Esperienze avute lungo il sentiero
Nel corso degli anni avemmo molte esperienze emozionanti, alcune anche divertenti. Una volta, ad esempio, dovemmo affrontare la violenza di una turba a Corning (California). Assieme ad altre quattro sorelle accorsi in aiuto di Aleck Bangle (che ora è missionario in Giamaica), che veniva picchiato. In strada, un centinaio di persone stavano a guardare e incitavano il persecutore. Mi viene da ridere ora quando ripenso che mi tolsi la scarpetta col tacco alto e colpii in testa l’uomo proprio mentre stava per assestare un violento colpo al fratello Aleck!
Il numero di Consolazione (ora Svegliatevi!) del 29 maggio 1940 aveva in copertina la figura del terzo presidente americano, Thomas Jefferson, e della bandiera americana. Poiché erano tempi di difficoltà e persecuzione, pensavo fosse bene avere sempre in borsa alcune copie di questa rivista, in caso di bisogno. Infatti, mentre un sabato svolgevo l’opera per le strade con le riviste, avvicinai due signori fermi a un angolo. Uno di loro, dall’aspetto molto austero, disse in tono di sfida: “Senta, giovane signora, se lei ne avesse una con la bandiera americana, gliela prenderei, ma voi testimoni di Ge —”. Non fece in tempo a finire la frase che risposi: “Oh, sono felicissima di avere proprio quello che cerca”, e tirai fuori dalla borsa la rivista. Smise subito di far tintinnare le monete che aveva in tasca, diventò rosso, farfugliò qualcosa e mi diede la contribuzione: io gli diedi la rivista!
Ricordo un’altra situazione divertente: stavamo distribuendo a tutti gli ecclesiastici l’opuscolo speciale Il Regno, la speranza del mondo. A un’abitazione venne ad aprire un ecclesiastico. Non aveva la minima intenzione di prenderlo, ma avevamo ricevuto l’incarico di lasciarlo ovunque ce ne fosse stata la possibilità; perciò gli dissi in tono molto gentile: “Questa è la sua copia; gliela metto qui”. Mi voltai per andarmene e, mentre uscivo dal giardino, l’opuscolo mi volò a fianco e finì per terra vicino a una pozzanghera.
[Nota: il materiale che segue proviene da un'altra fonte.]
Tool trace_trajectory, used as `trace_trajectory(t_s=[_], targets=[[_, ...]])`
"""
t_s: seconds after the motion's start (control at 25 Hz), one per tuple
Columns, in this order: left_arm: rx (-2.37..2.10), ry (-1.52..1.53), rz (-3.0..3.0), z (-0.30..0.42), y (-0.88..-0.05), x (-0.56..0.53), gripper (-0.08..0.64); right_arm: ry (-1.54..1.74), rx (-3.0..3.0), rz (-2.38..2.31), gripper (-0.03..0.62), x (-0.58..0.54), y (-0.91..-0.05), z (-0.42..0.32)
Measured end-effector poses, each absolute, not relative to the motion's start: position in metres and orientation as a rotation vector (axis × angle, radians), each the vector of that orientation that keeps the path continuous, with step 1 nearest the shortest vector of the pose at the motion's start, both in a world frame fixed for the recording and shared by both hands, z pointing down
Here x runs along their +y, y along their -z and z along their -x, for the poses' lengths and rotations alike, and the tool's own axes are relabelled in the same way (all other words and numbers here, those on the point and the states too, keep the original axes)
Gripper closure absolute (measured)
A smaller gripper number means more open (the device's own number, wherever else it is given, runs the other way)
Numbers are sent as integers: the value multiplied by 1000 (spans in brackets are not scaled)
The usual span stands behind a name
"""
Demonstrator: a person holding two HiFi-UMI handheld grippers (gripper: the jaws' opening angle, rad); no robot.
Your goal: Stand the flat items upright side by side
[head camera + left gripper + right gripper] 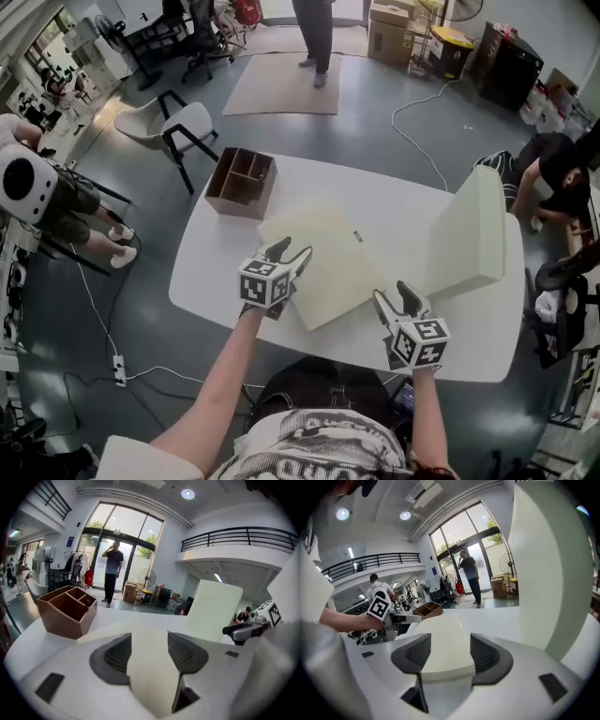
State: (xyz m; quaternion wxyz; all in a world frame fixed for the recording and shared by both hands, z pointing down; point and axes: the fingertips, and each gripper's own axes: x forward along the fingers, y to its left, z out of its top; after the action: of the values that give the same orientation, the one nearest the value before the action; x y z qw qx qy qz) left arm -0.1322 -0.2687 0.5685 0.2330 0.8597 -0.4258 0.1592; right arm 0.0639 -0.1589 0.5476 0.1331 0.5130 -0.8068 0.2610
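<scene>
A cream flat pad [323, 262] lies flat in the middle of the white table [211, 272]. A second, thicker cream pad [469, 234] stands upright on the table's right side. My left gripper [291, 251] is open at the flat pad's left edge; in the left gripper view the pad [145, 667] shows between the spread jaws, which do not press on it. My right gripper [394, 294] is open at the pad's near right corner, and that corner [440, 648] lies between its jaws. The upright pad [553, 573] rises close on the right in the right gripper view.
A brown wooden organizer [242, 181] with compartments sits at the table's far left corner. A chair [173, 127] stands beyond it. One person [317, 37] stands far back on a mat; another [553, 178] crouches just past the table's right end.
</scene>
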Motion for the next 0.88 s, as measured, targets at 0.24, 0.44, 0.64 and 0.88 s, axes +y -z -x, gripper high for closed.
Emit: trace_trajectory(t_s=[0.24, 0.44, 0.64, 0.88], targets=[[-1212, -394, -2201, 190, -595, -275, 265, -854, -2245, -1439, 281, -184, -590, -52], [-1208, -277, -2054, 216, -617, -285, 213, -944, -2140, -1391, 204, -191, -626, -53], [-1185, -153, -1944, 230, -635, -307, 196, -1040, -2094, -1383, 188, -194, -645, -49], [-1142, -84, -1865, 238, -651, -322, 170, -1108, -2092, -1388, 170, -192, -651, -49]])
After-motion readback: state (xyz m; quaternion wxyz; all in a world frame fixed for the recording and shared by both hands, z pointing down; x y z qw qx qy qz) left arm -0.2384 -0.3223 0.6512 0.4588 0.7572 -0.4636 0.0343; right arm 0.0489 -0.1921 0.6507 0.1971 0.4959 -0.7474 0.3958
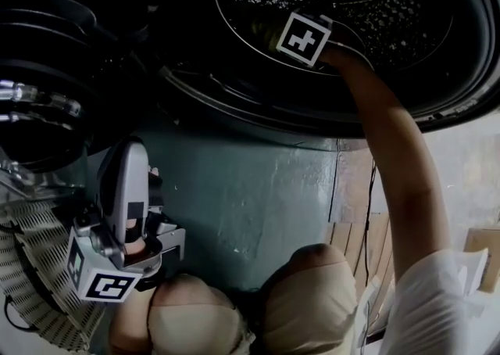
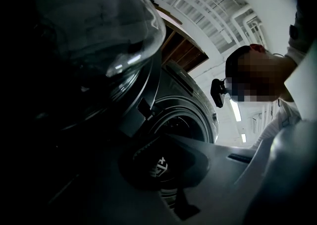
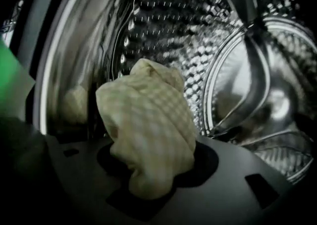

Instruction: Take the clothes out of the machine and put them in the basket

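Inside the steel drum (image 3: 198, 35) lies a pale yellow checked cloth (image 3: 148, 120). My right gripper (image 3: 151, 179) is shut on its near end, and the cloth bulges up out of the jaws. A paler patch (image 3: 74, 105) shows on the drum's left wall; whether it is cloth or a reflection I cannot tell. In the head view only the right gripper's marker cube (image 1: 305, 37) shows, deep in the drum mouth (image 1: 375, 9); its jaws are hidden. My left gripper (image 1: 129, 224) hangs low at the left, outside the machine, beside the white mesh basket (image 1: 31, 267). Its jaws are too dark to read.
The machine's round glass door (image 1: 39, 72) stands swung open at the left, above the basket. The green-grey front panel (image 1: 250, 189) runs below the drum mouth. The person's knees (image 1: 312, 299) are close in front. Wooden slats (image 1: 367, 244) lie on the floor at the right.
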Tool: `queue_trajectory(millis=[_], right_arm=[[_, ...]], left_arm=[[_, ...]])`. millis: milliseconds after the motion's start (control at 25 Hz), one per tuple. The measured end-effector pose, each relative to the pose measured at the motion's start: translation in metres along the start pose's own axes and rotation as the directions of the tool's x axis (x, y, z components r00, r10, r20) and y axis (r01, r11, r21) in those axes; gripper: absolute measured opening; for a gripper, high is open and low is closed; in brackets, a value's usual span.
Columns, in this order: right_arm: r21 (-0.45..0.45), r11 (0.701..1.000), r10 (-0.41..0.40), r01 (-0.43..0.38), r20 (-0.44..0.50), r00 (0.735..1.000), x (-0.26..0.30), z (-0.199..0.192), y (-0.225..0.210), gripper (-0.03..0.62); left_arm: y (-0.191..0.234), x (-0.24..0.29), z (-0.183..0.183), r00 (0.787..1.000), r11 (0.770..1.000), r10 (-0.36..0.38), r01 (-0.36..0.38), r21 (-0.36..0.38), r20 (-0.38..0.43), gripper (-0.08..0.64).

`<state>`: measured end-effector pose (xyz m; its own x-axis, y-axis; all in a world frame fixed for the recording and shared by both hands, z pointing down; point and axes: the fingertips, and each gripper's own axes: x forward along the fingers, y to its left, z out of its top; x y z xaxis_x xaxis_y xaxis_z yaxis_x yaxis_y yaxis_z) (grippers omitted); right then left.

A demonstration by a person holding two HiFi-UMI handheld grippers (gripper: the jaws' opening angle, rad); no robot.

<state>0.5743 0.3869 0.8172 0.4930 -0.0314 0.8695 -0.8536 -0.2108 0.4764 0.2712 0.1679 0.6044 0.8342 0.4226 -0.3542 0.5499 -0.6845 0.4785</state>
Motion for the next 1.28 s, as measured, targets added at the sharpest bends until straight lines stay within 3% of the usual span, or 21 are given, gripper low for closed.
queue_trajectory(millis=[120,320,600,880,1080,1280], right_arm=[[0.040,0.999,0.004,-0.007,0.076,0.997,-0.010,0.006,0.002,0.217],[0.084,0.996,-0.056,0.041,0.181,0.982,-0.043,0.012,-0.010,0.207],[0.156,0.982,-0.163,0.110,0.386,0.908,-0.125,0.034,-0.017,0.210],[0.116,0.989,-0.138,0.094,0.478,0.868,-0.166,0.058,0.005,0.210],[0.080,0.991,-0.130,0.104,0.472,0.872,-0.187,0.053,0.028,0.209],[0.076,0.997,-0.063,0.031,0.466,0.882,-0.226,0.046,0.055,0.208]], left_arm=[[0.001,-0.002,0.004,1.000,1.000,0.008,-0.008,-0.001,0.015,0.012],[0.003,0.000,0.004,0.999,1.000,-0.001,0.001,-0.007,0.034,0.012],[0.002,0.010,-0.003,0.999,1.000,-0.011,0.012,-0.010,0.032,0.012],[-0.012,0.026,-0.009,1.000,0.999,-0.031,0.031,0.028,-0.001,0.012],[-0.036,0.037,0.006,0.998,0.998,-0.045,0.047,0.040,-0.038,0.012],[-0.055,0.034,0.044,0.996,0.998,0.054,-0.055,-0.013,-0.071,0.012]])
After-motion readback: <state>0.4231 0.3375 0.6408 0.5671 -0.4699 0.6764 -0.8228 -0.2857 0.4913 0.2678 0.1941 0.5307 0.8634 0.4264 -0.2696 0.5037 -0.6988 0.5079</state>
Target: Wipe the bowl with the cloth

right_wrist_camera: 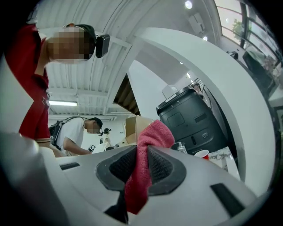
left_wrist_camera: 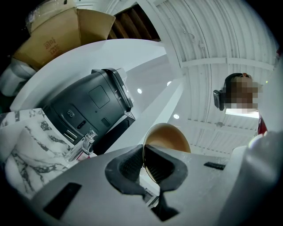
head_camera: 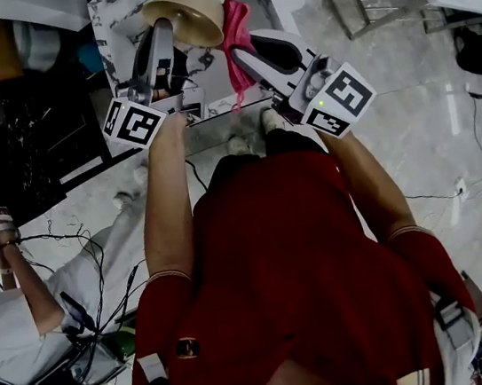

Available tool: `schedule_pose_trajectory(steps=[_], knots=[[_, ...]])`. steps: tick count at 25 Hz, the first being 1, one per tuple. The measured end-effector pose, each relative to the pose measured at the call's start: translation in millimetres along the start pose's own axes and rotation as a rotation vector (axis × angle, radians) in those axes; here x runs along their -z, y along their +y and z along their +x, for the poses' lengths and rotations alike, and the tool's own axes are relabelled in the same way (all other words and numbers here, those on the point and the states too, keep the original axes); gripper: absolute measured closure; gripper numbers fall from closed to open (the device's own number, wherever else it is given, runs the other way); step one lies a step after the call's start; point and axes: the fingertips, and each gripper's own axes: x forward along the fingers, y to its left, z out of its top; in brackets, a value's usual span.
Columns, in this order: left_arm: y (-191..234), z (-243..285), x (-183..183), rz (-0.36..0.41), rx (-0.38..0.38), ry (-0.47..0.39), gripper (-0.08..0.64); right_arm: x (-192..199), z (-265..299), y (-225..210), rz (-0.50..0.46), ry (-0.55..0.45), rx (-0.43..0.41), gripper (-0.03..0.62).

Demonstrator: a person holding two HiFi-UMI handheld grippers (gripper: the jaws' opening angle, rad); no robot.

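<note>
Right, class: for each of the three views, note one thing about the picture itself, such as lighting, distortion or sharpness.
Head view: dim overall, the red shirt muddy and dark. Left gripper view: strong fisheye, black corners, ceiling ribs bowed, yet the bowl is sharp. Right gripper view: same fisheye vignette, strip light blown out, cloth crisp.

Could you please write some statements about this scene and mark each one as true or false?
1. The left tool is closed on the rim of the bowl. True.
2. The right tool holds nothing. False: it grips the pink cloth.
3. Both tools grip the bowl. False: only the left tool does.
4. A dark machine stands beyond the bowl. True.
</note>
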Motion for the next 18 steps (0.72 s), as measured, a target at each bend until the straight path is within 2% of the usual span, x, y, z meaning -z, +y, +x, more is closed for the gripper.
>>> schedule_pose_trajectory(steps=[10, 18], knots=[[7.9, 0.1, 8.2, 0.026, -0.017, 0.137, 0.540, -3.4, -1.1, -6.7, -0.181, 0.087, 0.019, 0.525], [9.5, -2.3, 20.3, 0.106, -0.025, 0.262, 0.540, -11.0, -1.0, -10.9, -0.333, 0.167, 0.001, 0.525]])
Lo raccolsi, perché non volevo lasciarlo lì, ma in quel momento un grosso cane mi corse dietro ringhiando, mi strappò di mano l’opuscolo e lo riportò al padrone, l’ecclesiastico. Così il cane riuscì a fare quello che non ero riuscita a fare io!
Nel 1953 mia madre, Herbert ed io ci trasferimmo a Sacramento. Dato che Herbert aveva problemi di salute, dovemmo cambiare il nostro modo di vivere. Ho ringraziato molte volte Geova per aver avuto una madre fedele e un marito leale. Ora sono morti tutti e due, e hanno ricevuto la loro ricompensa celeste. Mia madre è morta nel 1975, mentre Herbert ha finito la sua vita terrena nel settembre del 1980, a 82 anni. La solitudine è grande, ma mi sento sollevata quando ripenso agli anni di servizio trascorsi insieme. E sono certa che il sentiero intrapreso non avrà mai fine, poiché Geova, tramite suo Figlio Gesù Cristo, è la mia Guida lungo un sentiero che continuerà per tutta l’eternità.